We also have the even more inscrutable role of the Hierodules, alien beings from other worlds that reside on Urth and also take a keen interest in Severian and his path to becoming the Autarch. Despite their implied powers, they sometimes seem to indicate that they serve him, but this in never made entirely clear. They appear to have a connection with the current Autarch, but it is not apparent whether they favor Severian over his rule.

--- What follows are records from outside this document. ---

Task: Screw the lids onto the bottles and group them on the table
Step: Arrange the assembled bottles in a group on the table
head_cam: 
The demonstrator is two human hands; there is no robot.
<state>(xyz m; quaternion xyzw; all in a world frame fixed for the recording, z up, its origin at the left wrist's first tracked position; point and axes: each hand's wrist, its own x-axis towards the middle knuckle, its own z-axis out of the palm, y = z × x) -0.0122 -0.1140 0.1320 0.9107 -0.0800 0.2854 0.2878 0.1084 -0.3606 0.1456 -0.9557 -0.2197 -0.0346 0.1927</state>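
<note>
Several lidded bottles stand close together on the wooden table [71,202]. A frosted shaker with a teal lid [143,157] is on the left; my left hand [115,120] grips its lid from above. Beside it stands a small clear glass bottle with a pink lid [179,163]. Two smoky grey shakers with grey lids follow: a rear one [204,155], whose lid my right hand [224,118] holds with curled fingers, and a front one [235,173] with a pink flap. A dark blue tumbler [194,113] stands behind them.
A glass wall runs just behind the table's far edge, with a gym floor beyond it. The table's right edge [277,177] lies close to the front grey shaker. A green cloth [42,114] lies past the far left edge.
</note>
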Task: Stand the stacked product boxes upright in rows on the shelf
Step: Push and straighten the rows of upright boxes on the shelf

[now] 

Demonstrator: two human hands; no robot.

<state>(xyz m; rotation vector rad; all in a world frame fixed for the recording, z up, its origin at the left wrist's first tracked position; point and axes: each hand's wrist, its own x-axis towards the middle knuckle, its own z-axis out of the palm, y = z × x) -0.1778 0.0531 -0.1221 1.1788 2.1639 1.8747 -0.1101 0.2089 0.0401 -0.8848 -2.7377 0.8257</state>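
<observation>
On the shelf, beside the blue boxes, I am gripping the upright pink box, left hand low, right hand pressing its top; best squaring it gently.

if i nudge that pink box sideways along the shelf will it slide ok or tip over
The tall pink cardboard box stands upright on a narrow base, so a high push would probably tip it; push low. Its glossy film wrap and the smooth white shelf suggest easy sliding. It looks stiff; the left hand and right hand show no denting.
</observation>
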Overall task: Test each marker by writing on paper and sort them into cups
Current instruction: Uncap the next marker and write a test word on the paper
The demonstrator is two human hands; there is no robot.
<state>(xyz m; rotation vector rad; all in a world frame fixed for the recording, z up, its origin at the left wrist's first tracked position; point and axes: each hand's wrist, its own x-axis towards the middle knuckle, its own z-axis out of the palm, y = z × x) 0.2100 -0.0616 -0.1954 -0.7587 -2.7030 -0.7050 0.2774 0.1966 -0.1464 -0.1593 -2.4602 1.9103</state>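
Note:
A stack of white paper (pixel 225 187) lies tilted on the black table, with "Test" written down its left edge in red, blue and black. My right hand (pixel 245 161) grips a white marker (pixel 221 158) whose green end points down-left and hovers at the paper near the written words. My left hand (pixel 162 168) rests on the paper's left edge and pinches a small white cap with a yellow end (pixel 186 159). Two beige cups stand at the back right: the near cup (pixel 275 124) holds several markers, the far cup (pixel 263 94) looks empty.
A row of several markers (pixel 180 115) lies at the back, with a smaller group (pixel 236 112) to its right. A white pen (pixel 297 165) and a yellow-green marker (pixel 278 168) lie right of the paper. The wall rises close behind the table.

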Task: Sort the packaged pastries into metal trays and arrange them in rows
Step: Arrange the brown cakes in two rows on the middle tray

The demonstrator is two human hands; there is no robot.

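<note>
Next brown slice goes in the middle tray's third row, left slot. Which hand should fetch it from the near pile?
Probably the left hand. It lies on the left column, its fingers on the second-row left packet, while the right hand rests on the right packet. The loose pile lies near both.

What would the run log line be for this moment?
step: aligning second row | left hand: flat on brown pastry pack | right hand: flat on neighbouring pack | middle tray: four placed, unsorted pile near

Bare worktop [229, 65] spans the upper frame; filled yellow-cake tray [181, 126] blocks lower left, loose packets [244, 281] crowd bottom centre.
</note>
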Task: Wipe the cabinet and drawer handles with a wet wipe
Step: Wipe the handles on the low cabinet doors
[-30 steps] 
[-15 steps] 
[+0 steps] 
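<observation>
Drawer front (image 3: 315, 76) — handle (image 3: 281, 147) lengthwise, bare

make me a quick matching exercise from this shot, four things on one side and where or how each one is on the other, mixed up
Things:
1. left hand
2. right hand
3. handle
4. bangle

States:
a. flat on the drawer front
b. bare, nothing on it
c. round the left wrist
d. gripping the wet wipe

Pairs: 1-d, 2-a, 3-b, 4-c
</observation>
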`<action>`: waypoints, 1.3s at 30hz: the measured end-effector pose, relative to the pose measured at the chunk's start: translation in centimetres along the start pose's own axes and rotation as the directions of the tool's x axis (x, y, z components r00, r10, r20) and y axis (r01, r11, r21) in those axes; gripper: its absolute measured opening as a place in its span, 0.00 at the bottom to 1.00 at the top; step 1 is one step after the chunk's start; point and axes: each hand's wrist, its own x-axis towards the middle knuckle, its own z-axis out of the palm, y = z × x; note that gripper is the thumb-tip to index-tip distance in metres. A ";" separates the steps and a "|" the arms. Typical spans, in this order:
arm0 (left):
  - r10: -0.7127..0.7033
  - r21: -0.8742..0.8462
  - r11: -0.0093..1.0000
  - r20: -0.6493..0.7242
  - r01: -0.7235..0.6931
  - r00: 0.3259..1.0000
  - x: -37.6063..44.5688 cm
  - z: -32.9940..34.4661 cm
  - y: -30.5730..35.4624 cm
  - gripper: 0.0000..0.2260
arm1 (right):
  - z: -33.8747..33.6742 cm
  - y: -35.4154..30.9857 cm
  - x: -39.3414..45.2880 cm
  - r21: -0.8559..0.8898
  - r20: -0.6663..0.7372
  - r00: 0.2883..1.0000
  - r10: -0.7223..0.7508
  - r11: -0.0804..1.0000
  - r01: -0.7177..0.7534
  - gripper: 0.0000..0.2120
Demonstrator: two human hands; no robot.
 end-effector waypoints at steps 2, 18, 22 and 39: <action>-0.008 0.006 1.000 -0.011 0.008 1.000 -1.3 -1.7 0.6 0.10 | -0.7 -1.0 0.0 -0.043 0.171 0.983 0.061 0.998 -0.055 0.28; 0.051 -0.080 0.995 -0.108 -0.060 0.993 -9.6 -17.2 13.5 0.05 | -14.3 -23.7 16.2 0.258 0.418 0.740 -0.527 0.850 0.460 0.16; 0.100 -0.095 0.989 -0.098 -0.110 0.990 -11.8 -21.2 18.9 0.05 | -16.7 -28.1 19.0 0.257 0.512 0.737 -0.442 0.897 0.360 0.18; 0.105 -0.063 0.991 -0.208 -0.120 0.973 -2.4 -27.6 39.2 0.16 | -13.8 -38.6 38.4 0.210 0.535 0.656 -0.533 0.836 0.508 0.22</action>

Finally, there is the ambiguous role of the reigning Autarch himself, and his mysterious advisor Father Inire. They obviously wield great power, and if they were to decide Severian were a threat to them they could easily have him killed. Yet they instead appear in various guises in his adventures, never clearly his ally or enemy, always with opaque intentions and tantalizing comments. Father Inire in particular seems to control the power to travel between the stars via the sinister power of mirrors and labyrinths (an obvious nod to Jorge Luis Borges), but does not demonstrate to what end he might use them.
In the end, THE BOOK OF THE NEW SUN does not easily yield up its secrets to interpretation or analysis, but this is most certainly the source of its lasting appeal to discerning literary SFF readers over the last 35 years. There are layers of meaning that remain obscure even after multiple readings, but it is clear that Wolfe has crafted a masterpiece that is worth the attempts to conquer it, a literary Mt. Everest that every serious reader in the genre will be drawn to again and again, and there is much to be gained in each attempt, whether the peak is attained or not.
THE SOLAR CYCLE — (1980-2001) Contains the original series, The Book of the New Sun, and two sequel series: The Book of the Long Sun and The Book of the Short Sun.
The Book of the New Sun — (1980-1987) Omnibus editions available. Publisher: Gene Wolfe’s The Book of the New Sun is an extraordinary epic, set a million years in the future, on an Earth transformed in mysterious and wondrous ways, in a time when our present culture is no longer even a memory. Severian, the central character, is a torturer, exiled from his guild after falling in love with one of his victims, and journeying to the distant city of Thrax, armed with his ancient executioner’s sword, Terminus Est.
The Book of the Long Sun — (1993-1996) Publisher: In a decrepit school, children are taught to be soothsayers by Patera Silk, an innocent hero. Silk’s school is sold by his superiors to the crude businessman, Blood. Silk finds that he is a powerful sorcerer, and magic is in the air.
The Book of the Short Sun — (1999-2001) Publisher: ON BLUE’S WATERS is the start of a major new work by Gene Wolfe, the first of three volumes that comprise The Book of the Short Sun, which takes place in the years after Wolfe’s Book of the Long Sun. Horn, the narrator of the earlier work, now tells his own story. Though life is hard on the newly settled planet of Blue, Horn and his family have made a decent life for themselves. But Horn is the only one who can locate the great leader Silk, and convince him to return to Blue and lead them all to prosperity. Horn sets sail, in a small boat, on a long and difficult quest across the planet Blue in search of the now legendary Patera Silk.
I’m hoping Amazon will get on the stick and get Kindle versions of these books soon.
I hope Audible puts the sequels on audio. No plans for that so far, though.